** What this task involves **
Extract every line of the material that holds the string "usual".

** Task material **

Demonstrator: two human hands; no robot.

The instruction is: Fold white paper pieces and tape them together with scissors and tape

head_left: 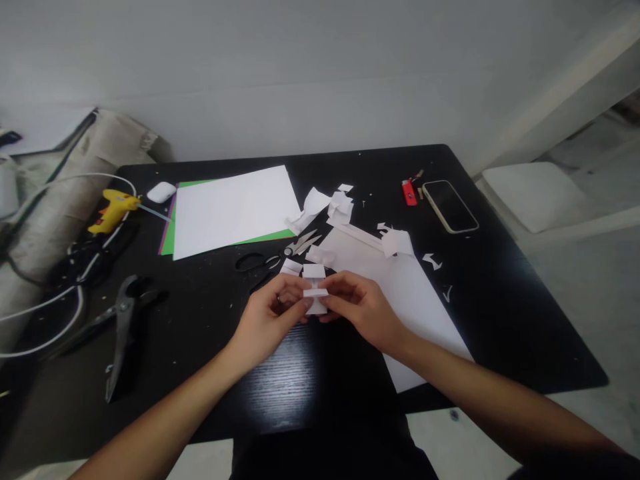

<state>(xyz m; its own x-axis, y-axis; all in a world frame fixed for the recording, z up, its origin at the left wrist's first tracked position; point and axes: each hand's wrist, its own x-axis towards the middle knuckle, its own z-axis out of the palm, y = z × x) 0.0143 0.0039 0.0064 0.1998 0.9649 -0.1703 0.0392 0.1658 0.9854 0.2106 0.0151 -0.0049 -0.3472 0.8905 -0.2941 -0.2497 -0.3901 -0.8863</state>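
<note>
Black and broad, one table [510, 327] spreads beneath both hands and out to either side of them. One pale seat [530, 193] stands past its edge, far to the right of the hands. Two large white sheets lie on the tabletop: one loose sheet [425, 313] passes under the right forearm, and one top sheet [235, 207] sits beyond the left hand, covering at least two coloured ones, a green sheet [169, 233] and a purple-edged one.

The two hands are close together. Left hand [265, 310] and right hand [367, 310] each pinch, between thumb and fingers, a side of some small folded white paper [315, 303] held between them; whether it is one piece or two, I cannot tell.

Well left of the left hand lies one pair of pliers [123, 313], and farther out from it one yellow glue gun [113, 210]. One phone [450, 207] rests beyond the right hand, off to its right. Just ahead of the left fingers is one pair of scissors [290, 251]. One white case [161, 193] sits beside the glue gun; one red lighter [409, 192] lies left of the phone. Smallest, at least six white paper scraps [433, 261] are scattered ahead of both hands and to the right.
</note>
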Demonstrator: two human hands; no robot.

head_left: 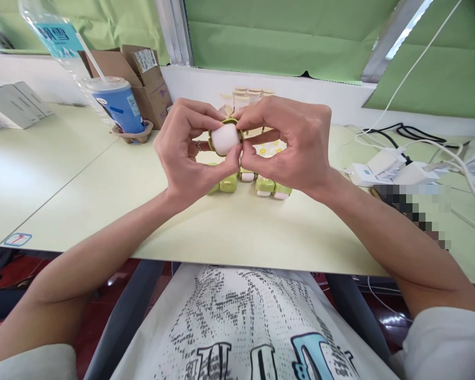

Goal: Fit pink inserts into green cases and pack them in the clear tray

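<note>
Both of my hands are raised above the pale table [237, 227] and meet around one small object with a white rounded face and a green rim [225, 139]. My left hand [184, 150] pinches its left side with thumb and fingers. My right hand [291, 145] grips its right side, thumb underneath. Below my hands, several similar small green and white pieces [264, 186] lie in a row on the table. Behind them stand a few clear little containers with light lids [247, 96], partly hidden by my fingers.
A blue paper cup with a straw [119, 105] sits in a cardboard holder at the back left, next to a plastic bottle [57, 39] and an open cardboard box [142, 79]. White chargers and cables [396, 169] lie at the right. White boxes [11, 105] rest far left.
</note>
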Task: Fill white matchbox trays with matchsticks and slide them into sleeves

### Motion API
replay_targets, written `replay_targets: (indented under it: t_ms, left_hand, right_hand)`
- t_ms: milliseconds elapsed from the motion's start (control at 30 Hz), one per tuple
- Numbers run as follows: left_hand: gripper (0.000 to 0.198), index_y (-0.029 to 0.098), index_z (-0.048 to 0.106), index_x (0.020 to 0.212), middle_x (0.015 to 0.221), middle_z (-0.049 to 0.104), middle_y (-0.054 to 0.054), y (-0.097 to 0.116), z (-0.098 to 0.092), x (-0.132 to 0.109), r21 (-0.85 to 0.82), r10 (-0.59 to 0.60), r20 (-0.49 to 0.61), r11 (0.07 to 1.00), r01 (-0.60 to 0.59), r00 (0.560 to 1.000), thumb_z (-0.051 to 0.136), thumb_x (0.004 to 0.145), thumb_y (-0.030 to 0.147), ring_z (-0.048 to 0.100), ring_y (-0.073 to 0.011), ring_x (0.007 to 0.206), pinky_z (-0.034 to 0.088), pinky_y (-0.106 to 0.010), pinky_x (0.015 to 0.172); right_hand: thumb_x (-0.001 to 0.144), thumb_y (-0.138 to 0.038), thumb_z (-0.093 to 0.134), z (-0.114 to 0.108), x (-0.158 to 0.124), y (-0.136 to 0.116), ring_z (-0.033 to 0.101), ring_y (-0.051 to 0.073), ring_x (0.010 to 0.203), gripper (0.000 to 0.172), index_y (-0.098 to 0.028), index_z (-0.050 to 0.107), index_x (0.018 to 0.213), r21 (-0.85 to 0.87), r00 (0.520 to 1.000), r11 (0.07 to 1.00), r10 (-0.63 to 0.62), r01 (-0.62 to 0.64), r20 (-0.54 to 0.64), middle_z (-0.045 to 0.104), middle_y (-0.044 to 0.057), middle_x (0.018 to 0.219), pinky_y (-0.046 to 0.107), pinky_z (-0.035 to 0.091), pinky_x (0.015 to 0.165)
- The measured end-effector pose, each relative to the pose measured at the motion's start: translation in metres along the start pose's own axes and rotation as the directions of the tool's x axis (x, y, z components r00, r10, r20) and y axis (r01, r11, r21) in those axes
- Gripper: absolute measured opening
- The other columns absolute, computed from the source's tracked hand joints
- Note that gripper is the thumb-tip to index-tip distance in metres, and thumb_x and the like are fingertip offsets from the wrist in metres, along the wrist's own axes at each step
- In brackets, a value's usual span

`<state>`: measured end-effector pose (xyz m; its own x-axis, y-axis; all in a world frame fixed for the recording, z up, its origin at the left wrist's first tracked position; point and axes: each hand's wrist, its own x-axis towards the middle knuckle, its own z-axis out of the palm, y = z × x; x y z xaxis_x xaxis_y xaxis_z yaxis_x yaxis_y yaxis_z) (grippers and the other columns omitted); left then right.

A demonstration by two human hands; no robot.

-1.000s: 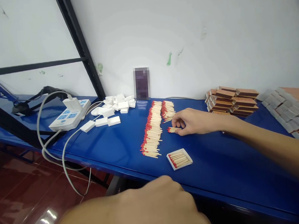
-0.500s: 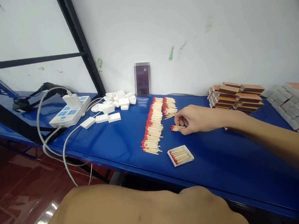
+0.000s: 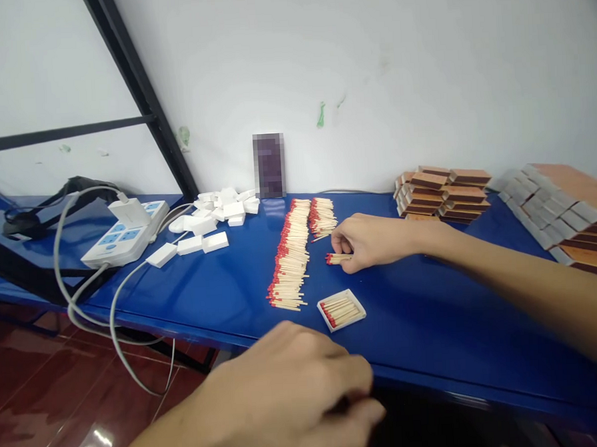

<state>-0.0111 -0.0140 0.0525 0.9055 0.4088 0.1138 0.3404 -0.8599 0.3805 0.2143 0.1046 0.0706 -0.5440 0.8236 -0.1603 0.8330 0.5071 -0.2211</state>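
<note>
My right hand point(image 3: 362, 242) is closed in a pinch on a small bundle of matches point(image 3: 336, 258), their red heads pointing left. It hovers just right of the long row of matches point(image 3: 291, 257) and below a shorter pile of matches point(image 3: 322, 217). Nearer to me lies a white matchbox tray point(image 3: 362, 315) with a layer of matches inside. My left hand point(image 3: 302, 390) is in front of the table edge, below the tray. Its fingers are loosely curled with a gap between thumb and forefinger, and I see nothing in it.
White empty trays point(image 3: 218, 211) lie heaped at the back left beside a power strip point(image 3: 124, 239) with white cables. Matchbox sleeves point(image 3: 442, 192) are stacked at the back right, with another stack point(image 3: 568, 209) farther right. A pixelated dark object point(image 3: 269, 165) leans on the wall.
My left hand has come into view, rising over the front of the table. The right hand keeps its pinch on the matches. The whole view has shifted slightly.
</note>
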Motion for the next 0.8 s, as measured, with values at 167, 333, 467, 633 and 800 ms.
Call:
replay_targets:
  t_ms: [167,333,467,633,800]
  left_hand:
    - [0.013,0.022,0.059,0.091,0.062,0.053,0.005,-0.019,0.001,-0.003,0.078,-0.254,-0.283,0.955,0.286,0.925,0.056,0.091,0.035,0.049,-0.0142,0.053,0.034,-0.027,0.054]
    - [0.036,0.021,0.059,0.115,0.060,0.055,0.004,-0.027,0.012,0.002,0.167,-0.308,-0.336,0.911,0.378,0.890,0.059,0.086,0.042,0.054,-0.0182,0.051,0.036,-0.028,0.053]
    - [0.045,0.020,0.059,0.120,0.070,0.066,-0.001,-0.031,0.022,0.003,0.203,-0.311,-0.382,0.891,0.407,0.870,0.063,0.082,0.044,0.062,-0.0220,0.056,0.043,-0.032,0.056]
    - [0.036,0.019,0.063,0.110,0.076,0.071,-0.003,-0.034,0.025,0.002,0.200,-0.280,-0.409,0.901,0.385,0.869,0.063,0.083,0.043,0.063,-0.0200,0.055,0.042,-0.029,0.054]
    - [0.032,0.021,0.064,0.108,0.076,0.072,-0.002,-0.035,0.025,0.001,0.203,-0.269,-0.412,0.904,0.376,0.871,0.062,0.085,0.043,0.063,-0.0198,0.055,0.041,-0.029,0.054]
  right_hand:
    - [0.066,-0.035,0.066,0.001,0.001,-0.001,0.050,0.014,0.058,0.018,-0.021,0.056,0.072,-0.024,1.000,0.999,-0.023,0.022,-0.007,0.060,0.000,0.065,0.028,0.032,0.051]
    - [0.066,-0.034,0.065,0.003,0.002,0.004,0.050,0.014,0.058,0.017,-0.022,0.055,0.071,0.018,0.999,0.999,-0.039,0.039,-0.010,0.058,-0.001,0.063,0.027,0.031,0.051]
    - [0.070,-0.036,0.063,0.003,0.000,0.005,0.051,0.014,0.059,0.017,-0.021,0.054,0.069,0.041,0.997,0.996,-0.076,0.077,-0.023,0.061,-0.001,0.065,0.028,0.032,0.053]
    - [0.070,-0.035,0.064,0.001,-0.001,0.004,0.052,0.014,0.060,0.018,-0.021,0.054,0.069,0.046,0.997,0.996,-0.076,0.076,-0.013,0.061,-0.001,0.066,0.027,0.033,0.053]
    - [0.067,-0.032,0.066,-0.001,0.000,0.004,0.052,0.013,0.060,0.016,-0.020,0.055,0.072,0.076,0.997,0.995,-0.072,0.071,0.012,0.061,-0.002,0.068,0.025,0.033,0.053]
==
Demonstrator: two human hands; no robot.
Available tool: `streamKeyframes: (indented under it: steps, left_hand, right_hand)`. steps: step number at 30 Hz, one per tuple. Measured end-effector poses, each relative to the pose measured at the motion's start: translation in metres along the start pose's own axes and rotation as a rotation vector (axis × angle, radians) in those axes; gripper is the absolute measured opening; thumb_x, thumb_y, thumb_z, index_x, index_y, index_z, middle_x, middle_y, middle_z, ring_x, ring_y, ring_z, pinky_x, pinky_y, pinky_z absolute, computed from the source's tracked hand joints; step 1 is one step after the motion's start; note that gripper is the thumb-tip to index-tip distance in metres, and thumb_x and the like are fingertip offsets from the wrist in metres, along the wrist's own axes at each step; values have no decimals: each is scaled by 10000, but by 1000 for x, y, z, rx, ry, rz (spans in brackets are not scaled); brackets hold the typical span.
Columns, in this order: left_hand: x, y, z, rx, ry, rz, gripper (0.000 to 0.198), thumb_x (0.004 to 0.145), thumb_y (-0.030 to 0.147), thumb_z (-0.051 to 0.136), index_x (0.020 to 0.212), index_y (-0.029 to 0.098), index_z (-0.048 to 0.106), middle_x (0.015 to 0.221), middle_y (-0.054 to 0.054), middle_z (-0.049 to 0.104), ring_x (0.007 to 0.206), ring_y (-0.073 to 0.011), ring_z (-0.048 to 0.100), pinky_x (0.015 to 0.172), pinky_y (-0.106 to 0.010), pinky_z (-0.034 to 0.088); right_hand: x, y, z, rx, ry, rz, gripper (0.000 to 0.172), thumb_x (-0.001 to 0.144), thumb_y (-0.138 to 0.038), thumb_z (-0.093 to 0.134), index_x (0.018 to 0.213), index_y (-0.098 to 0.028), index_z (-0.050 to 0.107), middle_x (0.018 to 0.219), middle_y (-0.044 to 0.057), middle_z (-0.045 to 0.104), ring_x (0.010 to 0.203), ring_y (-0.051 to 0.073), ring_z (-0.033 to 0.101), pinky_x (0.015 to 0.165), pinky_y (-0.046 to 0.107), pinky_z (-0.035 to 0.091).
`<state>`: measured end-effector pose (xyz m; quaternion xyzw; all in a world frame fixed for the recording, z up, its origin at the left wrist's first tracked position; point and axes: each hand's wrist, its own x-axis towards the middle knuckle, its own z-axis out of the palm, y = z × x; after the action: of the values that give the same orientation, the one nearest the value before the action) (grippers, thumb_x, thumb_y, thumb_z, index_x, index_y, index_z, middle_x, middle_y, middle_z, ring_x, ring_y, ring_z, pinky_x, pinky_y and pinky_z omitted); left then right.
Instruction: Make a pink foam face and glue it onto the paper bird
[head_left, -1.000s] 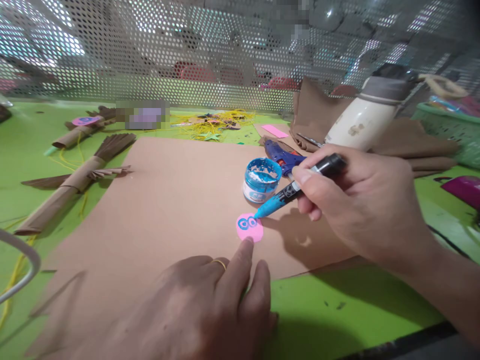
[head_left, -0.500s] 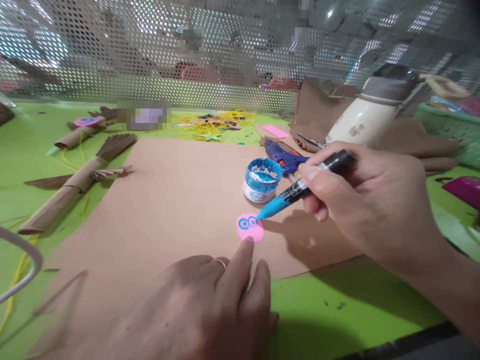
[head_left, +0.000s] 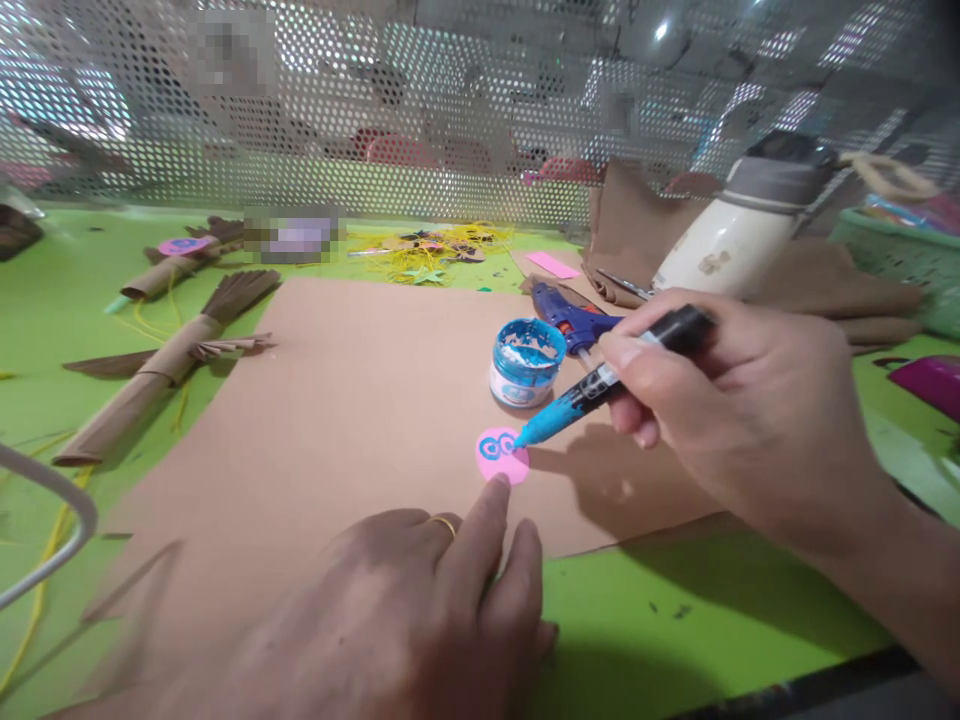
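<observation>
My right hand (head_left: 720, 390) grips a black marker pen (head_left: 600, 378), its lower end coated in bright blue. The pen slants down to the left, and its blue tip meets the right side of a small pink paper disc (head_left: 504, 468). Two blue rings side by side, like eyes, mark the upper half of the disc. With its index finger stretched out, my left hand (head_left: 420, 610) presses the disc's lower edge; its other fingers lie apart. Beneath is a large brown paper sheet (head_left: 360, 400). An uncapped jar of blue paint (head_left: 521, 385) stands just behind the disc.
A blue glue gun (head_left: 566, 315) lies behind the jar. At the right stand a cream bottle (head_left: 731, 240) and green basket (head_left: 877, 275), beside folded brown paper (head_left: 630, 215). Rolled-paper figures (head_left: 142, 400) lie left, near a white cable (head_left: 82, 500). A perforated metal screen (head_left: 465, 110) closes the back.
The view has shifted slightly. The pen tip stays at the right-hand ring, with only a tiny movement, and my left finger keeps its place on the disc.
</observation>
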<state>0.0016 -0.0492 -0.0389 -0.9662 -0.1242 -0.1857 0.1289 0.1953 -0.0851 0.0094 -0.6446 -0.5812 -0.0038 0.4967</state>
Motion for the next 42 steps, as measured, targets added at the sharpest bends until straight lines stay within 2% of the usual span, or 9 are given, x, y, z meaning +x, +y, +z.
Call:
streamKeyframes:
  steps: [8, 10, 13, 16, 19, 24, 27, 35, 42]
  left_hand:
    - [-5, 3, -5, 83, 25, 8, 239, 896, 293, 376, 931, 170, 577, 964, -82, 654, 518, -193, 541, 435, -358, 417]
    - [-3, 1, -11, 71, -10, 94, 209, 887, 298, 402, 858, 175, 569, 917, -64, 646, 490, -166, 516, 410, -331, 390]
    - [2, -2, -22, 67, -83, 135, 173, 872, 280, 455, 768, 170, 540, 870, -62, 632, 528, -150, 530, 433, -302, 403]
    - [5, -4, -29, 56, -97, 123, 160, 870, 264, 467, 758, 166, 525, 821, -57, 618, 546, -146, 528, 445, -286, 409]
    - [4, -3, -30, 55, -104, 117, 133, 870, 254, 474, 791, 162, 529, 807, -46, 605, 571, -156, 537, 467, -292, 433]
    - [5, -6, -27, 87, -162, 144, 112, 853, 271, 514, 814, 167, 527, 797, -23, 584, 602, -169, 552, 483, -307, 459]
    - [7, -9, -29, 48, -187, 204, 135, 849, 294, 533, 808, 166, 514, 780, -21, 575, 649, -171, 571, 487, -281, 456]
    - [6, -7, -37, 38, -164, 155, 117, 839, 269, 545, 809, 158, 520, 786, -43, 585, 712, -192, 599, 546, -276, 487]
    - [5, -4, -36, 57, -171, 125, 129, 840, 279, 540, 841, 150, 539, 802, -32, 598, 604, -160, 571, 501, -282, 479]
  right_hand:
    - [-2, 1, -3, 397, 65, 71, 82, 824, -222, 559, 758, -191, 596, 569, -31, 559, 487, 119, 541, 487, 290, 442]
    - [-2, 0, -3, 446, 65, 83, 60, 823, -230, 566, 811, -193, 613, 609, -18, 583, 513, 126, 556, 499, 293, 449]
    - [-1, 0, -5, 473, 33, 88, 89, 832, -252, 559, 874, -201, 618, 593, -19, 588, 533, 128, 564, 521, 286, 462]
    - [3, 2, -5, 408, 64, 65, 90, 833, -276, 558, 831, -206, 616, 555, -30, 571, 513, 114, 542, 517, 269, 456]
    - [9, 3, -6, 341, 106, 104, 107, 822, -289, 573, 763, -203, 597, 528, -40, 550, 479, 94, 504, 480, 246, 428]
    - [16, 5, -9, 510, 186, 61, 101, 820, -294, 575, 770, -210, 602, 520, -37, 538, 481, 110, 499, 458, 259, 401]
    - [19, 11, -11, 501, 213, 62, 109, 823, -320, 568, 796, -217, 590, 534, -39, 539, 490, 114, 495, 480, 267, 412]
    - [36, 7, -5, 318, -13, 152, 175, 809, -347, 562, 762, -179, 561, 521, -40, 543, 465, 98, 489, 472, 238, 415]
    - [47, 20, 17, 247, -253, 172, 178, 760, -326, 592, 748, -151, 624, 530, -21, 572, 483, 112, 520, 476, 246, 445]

** Output for this exercise **
- In brackets, a value's usual span
Motion for the next 42 steps, as measured, targets added at the sharpest bends until straight lines stay within 2% of the usual span, or 9 are given, x, y, z meaning +x, +y, +z.

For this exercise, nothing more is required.